EXERCISE INSTRUCTIONS.
Show each line from the records below in which the word "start" occurs.

Dataset items
────────────────────────────────────────

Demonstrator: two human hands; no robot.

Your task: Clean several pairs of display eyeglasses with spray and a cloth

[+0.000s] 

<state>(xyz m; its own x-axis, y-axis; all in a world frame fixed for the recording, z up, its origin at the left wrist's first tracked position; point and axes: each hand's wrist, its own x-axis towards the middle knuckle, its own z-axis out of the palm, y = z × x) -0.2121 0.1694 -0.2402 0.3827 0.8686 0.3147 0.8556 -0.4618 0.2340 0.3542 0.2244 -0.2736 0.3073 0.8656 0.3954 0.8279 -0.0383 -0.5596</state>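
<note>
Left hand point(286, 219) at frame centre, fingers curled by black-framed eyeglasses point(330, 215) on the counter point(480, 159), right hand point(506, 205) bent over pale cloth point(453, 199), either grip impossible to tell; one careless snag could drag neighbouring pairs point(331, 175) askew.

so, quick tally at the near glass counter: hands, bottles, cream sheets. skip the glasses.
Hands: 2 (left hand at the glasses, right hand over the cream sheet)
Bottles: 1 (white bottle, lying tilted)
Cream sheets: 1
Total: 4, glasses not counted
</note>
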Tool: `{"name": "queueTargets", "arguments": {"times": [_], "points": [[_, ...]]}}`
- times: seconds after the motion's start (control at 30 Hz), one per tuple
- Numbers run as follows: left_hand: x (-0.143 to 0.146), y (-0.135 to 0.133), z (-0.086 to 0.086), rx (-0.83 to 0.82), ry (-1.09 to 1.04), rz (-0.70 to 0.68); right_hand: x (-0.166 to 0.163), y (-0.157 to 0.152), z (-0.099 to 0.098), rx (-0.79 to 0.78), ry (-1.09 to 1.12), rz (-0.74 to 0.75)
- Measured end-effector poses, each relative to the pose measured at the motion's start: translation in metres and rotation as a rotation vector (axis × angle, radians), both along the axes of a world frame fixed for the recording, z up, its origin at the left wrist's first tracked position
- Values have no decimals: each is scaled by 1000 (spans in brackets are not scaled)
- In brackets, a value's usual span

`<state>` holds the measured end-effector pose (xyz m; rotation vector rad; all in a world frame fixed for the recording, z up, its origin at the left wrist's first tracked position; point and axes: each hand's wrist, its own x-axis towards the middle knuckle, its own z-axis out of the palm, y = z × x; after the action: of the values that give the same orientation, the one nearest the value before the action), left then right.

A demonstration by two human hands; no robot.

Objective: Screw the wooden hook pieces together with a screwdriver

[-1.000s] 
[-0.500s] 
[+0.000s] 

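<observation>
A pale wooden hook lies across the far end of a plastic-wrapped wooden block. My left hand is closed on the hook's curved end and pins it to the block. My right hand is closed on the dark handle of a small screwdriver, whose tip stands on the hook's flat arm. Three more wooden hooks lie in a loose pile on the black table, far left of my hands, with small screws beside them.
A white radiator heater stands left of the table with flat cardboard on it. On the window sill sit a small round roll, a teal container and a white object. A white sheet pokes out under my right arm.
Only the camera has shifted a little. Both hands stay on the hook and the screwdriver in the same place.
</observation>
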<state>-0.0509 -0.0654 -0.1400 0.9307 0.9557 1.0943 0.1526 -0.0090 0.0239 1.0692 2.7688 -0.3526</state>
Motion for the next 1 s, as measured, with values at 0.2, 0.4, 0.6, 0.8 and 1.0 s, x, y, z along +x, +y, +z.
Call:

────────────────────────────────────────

ANSWER TO THIS EXERCISE.
- times: seconds after the motion's start (control at 30 Hz), one per tuple
- Measured end-effector poses, each relative to the pose measured at the motion's start: translation in metres and rotation as a rotation vector (axis × angle, radians), both along the axes of a world frame fixed for the recording, z up, its origin at the left wrist's first tracked position

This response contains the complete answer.